The inflamed, red skin characteristic of atopic dermatitis develops and worsens in a vicious cycle. Itching leads to scratching, which leads to more itching. The immune response to all of the scratching drives more inflammation. Atopic dermatitis can be treated with antibodies that block inflammation-driving pathways in the body. The lead drug candidate of Triveni Bio is also an antibody, but it takes a different approach to the chronic, autoimmune disorder.
In atopic dermatitis, the outer layer of skin becomes dysregulated, making it permeable to allergens, Triveni Chief Scientific Officer Jennifer Dovey said. Passing through this barrier, allergens stimulate inflammation that cause flare-ups of atopic dermatitis. Triveni aims to interrupt the vicious cycle of the disease.
“We’re going upstream of where other therapies are going, directly targeting what the source of the disease is in atopic dermatitis, which is this barrier permeability,” Dovey said.
Triveni has been quietly developing its novel antibody therapies, including its lead atopic dermatitis program, which is on path to reach the clinic. The Waltham, Massachusetts-based startup recently emerged from stealth with $92 million in financing to support its research.
To understand Triveni’s approach to atopic dermatitis, it helps to start with a different skin disease called netherton syndrome. The red, scaly skin that develops from netherton is caused by dysregulation of two enzymes, kallikreins 5 and 7. In a healthy person, both are counterbalanced by a protein in the body that acts as a natural inhibitor. In netherton, a genetic mutation leads to the loss of function of this inhibitor, resulting in the completely unchecked kallikrein activity that causes the skin problems characteristic of the rare disease.
Understanding the genetic drivers of netherton enabled Triveni to think about other indications with shared traits, said Vishal Patel, CEO of Triveni and an entrepreneur in residence at venture capital firm Atlas Venture. That led the startup to severe atopic dermatitis, which has similar clinical features. Problems regulating kallikreins 5 and 7 leads to the dysfunction of the skin barrier, which is the initial step in the development of atopic dermatitis.
The first line of atopic dermatitis treatment is typically topical steroids. The top biologic drug option is the Sanofi and Regeneron Pharmaceuticals blockbuster Dupixent, an antibody drug that blocks two cytokines: IL-4 and IL-13. LEO Pharma’s Adbry is an antibody that blocks IL-13. Inflammation-driving JAK proteins are the targets of small molecule drugs from Incyte, Pfizer, and AbbVie. Meanwhile, contenders aiming to enter the atopic dermatitis field include those developing antibodies that address the same targets as Dupixent but with a dosing edge, and others that are pursuing different inflammation targets entirely.

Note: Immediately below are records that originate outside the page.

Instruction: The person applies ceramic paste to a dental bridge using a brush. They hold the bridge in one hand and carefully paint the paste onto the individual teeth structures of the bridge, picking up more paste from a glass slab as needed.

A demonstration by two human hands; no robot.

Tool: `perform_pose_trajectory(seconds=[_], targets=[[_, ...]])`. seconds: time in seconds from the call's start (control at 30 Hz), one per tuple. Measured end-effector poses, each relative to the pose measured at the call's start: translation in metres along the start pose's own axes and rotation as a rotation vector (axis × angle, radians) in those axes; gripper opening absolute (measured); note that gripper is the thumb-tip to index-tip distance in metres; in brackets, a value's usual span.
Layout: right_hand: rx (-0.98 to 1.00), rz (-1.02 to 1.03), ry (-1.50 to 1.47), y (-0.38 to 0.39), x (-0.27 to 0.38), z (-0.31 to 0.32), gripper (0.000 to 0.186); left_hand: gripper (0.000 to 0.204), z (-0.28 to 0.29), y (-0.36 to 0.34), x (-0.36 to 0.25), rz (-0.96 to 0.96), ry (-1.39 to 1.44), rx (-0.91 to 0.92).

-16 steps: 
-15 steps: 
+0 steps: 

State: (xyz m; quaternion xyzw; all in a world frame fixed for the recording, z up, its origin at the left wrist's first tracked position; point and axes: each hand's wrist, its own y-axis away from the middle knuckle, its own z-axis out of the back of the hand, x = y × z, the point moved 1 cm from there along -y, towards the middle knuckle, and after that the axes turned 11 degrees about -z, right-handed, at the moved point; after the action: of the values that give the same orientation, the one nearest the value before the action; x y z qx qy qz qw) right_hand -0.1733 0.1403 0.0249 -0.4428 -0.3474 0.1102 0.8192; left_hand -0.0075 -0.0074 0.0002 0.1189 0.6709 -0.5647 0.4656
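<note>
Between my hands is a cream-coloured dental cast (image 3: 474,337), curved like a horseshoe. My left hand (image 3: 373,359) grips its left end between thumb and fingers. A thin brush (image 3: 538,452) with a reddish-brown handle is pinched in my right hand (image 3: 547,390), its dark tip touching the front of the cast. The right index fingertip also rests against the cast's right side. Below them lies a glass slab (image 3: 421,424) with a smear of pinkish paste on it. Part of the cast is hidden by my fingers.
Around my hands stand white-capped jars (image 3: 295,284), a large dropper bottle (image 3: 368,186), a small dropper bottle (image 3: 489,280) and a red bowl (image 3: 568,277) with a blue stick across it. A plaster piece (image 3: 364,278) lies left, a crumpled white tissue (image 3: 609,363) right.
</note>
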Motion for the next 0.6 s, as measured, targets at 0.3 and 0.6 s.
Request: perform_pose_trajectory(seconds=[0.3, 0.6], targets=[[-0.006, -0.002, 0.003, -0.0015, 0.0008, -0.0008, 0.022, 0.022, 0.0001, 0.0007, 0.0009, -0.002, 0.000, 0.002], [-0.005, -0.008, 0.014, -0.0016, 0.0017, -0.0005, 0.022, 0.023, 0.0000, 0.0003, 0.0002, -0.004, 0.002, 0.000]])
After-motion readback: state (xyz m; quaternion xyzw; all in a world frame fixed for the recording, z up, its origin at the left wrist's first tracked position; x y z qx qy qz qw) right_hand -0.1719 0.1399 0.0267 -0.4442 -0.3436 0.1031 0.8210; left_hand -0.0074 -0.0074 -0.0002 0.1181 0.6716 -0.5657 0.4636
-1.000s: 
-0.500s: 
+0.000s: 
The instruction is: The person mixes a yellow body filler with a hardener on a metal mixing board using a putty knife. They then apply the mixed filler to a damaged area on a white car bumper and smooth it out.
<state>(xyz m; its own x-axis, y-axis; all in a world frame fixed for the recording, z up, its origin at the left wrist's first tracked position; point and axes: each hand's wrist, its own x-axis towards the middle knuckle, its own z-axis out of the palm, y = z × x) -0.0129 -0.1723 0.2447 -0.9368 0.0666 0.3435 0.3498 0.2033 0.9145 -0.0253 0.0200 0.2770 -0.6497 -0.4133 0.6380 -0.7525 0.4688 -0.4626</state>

Dovey said Triveni’s approach is based on the understanding that enzymes can be selectively targeted with an antibody that mimics a physiological process. Triveni’s lead drug candidate, TRIV-509, stands in for the protease inhibitor that keeps kallikreins 5 and 7 in check. The drug is a dual antibody designed to address both enzymes. This approach also has potential applications in asthma, which is characterized by dysfunction of the airway’s epithelial barrier. Eosinophilic esophagitis is another disease with a barrier component that could be addressed by Triveni’s lead drug, Dovey said.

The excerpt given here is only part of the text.